What you are asked to do: Each line below should be set down again unchanged.

Data segment:
--

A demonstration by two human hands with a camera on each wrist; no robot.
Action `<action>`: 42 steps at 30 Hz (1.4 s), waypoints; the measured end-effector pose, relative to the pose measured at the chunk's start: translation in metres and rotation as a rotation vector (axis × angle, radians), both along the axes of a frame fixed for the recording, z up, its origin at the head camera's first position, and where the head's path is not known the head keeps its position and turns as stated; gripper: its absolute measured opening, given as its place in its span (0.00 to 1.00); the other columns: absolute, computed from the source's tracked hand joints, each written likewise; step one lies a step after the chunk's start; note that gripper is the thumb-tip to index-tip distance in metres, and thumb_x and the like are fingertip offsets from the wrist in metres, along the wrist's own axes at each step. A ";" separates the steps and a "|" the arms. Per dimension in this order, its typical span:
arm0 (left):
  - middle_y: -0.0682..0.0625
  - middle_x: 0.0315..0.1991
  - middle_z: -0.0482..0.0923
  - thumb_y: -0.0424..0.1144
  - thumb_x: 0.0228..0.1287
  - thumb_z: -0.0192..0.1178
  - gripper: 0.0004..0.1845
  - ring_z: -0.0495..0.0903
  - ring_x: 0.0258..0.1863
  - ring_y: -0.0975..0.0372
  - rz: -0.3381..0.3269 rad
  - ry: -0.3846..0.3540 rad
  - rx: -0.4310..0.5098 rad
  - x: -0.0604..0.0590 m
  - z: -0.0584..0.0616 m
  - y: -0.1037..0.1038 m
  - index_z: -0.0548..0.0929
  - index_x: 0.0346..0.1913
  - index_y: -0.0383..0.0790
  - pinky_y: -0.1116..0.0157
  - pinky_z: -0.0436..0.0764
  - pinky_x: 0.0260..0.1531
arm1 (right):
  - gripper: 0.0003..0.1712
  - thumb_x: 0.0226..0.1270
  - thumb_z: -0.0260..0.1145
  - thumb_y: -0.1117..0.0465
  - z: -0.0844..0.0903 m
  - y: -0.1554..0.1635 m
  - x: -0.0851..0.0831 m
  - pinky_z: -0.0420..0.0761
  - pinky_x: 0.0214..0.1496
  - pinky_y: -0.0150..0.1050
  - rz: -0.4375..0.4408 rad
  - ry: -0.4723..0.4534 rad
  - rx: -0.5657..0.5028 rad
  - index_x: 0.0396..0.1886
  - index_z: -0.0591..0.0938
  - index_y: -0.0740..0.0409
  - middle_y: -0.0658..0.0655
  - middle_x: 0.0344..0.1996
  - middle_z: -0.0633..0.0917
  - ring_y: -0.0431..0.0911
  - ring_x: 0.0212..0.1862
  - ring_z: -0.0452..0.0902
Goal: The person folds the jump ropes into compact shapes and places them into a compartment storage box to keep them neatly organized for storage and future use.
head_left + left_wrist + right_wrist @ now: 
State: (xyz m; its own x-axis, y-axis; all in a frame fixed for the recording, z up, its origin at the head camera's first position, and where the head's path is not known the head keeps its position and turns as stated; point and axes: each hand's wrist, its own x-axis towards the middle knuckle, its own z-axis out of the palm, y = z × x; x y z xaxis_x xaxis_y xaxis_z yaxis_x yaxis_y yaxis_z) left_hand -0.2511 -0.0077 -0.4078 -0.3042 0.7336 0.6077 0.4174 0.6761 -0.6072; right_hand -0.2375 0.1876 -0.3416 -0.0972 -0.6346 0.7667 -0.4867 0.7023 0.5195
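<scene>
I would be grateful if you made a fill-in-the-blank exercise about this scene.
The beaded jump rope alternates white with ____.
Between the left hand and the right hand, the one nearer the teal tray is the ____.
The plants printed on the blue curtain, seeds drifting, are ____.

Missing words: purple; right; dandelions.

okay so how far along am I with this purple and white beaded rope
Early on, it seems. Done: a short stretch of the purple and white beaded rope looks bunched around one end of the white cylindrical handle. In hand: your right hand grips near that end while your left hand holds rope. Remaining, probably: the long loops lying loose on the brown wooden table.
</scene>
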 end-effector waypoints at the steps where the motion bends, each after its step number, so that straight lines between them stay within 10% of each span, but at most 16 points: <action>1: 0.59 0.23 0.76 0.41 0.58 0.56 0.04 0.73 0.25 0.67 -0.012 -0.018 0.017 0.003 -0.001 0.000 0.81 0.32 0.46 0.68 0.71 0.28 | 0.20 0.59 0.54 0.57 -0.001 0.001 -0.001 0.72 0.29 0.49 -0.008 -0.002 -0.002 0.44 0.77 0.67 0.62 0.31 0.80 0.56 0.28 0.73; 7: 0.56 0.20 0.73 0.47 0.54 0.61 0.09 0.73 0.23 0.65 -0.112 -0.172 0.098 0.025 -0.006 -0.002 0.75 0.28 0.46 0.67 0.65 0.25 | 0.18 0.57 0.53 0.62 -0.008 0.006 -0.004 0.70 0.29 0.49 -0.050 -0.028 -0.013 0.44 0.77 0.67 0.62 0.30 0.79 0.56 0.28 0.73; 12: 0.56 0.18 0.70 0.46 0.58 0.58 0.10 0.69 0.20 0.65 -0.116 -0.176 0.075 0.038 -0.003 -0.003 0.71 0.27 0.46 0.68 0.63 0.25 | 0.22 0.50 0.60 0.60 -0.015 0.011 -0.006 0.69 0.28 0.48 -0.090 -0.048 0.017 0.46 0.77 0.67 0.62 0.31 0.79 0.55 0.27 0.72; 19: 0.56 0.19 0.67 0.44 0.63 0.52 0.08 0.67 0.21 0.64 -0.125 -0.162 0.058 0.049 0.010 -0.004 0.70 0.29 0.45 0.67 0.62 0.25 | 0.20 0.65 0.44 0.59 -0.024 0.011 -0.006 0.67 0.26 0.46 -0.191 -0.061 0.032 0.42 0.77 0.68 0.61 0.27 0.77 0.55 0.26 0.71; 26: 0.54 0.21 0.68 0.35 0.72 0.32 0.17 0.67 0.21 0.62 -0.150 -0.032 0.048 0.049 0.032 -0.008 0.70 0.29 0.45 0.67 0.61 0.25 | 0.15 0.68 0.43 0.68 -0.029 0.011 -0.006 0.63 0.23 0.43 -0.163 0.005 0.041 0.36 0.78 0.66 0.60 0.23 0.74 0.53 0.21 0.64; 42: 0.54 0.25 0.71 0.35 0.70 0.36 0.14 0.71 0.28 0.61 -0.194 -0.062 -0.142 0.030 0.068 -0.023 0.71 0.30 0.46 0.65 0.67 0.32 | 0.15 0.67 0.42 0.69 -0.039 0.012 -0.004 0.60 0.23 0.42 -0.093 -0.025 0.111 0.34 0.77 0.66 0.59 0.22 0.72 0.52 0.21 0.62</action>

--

Exercise output:
A demonstration by two human hands with a camera on each wrist; no robot.
Action `<action>`: 42 steps at 30 Hz (1.4 s), waypoints; the measured end-effector pose, relative to the pose measured at the chunk's start: translation in metres and rotation as a rotation vector (axis × angle, radians), both along the axes of a frame fixed for the recording, z up, its origin at the head camera's first position, and where the head's path is not known the head keeps its position and turns as stated; gripper: its absolute measured opening, given as its place in its span (0.00 to 1.00); the other columns: absolute, computed from the source's tracked hand joints, each written likewise; step one lies a step after the chunk's start; note that gripper is the thumb-tip to index-tip distance in metres, and thumb_x and the like are fingertip offsets from the wrist in metres, along the wrist's own axes at each step. A ";" separates the steps and a "|" the arms. Per dimension in this order, its typical span:
arm0 (left):
  - middle_y: -0.0682..0.0625
  - middle_x: 0.0315..0.1991
  - middle_z: -0.0482..0.0923
  - thumb_y: -0.0424..0.1144
  - thumb_x: 0.0228..0.1287
  - thumb_z: -0.0192..0.1178
  - gripper: 0.0004..0.1845
  - ring_z: -0.0495..0.0903
  - ring_x: 0.0258..0.1863
  - ring_y: -0.0975..0.0372
  - rz: -0.3381..0.3269 rad
  - ry: -0.3846..0.3540 rad
  - rx: -0.4310..0.5098 rad
  - x: -0.0604..0.0590 m
  - z: -0.0584..0.0616 m
  - y: -0.1037..0.1038 m
  - index_z: -0.0548..0.0929
  - index_x: 0.0346..0.1913
  - index_y: -0.0383..0.0790
  - pinky_y: -0.1116..0.0157
  - pinky_z: -0.0436..0.0764
  - pinky_x: 0.0260..0.1531
arm1 (right):
  - gripper: 0.0003..0.1712
  - thumb_x: 0.0226..0.1270
  - thumb_z: -0.0260..0.1145
  - thumb_y: -0.1117..0.0465
  - z: -0.0844..0.0903 m
  - y: -0.1554..0.1635 m
  - x: -0.0851..0.0831 m
  - pinky_z: -0.0420..0.0761
  - pinky_x: 0.0214..0.1496
  - pinky_y: -0.0150..0.1050
  - rz: -0.4375..0.4408 rad
  - ry: -0.4723..0.4534 rad
  - rx: -0.5657..0.5028 rad
  - index_x: 0.0396..0.1886
  - index_z: -0.0591..0.0938
  - index_y: -0.0740..0.0409
  - middle_y: -0.0658..0.0655
  - middle_x: 0.0344..0.1996
  - middle_z: -0.0633..0.0917
  - ring_y: -0.0431..0.0911
  - ring_x: 0.0212..0.1862
  - ring_z: -0.0452..0.0902
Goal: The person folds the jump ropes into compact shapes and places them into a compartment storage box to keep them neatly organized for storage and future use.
head_left + left_wrist + right_wrist @ now: 
State: (xyz m; its own x-axis, y-axis; all in a frame fixed for the recording, z up, its origin at the head camera's first position, and where the head's path is not known the head keeps its position and turns as stated; point and axes: each hand's wrist, its own x-axis towards the middle knuckle, its own z-axis out of the palm, y = z × x; x y z xaxis_x xaxis_y xaxis_z yaxis_x yaxis_y yaxis_z) left_hand -0.2511 -0.0077 -0.4078 -0.3042 0.7336 0.6077 0.4174 0.6761 -0.6072; right_hand -0.2375 0.1876 -0.3416 -0.0972 -0.6346 0.7667 -0.4867 0.7023 0.5195
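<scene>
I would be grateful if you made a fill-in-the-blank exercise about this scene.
The beaded jump rope alternates white with ____.
Between the left hand and the right hand, the one nearer the teal tray is the ____.
The plants printed on the blue curtain, seeds drifting, are ____.

Missing words: purple; right; dandelions.

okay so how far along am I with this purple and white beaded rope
Early on, it seems. Done: a short stretch of the purple and white beaded rope looks bunched around one end of the white cylindrical handle. In hand: your right hand grips near that end while your left hand holds rope. Remaining, probably: the long loops lying loose on the brown wooden table.
</scene>
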 end-effector waypoints at the steps where the motion bends, each after its step number, so that straight lines between them stay within 10% of each span, but at most 16 points: <action>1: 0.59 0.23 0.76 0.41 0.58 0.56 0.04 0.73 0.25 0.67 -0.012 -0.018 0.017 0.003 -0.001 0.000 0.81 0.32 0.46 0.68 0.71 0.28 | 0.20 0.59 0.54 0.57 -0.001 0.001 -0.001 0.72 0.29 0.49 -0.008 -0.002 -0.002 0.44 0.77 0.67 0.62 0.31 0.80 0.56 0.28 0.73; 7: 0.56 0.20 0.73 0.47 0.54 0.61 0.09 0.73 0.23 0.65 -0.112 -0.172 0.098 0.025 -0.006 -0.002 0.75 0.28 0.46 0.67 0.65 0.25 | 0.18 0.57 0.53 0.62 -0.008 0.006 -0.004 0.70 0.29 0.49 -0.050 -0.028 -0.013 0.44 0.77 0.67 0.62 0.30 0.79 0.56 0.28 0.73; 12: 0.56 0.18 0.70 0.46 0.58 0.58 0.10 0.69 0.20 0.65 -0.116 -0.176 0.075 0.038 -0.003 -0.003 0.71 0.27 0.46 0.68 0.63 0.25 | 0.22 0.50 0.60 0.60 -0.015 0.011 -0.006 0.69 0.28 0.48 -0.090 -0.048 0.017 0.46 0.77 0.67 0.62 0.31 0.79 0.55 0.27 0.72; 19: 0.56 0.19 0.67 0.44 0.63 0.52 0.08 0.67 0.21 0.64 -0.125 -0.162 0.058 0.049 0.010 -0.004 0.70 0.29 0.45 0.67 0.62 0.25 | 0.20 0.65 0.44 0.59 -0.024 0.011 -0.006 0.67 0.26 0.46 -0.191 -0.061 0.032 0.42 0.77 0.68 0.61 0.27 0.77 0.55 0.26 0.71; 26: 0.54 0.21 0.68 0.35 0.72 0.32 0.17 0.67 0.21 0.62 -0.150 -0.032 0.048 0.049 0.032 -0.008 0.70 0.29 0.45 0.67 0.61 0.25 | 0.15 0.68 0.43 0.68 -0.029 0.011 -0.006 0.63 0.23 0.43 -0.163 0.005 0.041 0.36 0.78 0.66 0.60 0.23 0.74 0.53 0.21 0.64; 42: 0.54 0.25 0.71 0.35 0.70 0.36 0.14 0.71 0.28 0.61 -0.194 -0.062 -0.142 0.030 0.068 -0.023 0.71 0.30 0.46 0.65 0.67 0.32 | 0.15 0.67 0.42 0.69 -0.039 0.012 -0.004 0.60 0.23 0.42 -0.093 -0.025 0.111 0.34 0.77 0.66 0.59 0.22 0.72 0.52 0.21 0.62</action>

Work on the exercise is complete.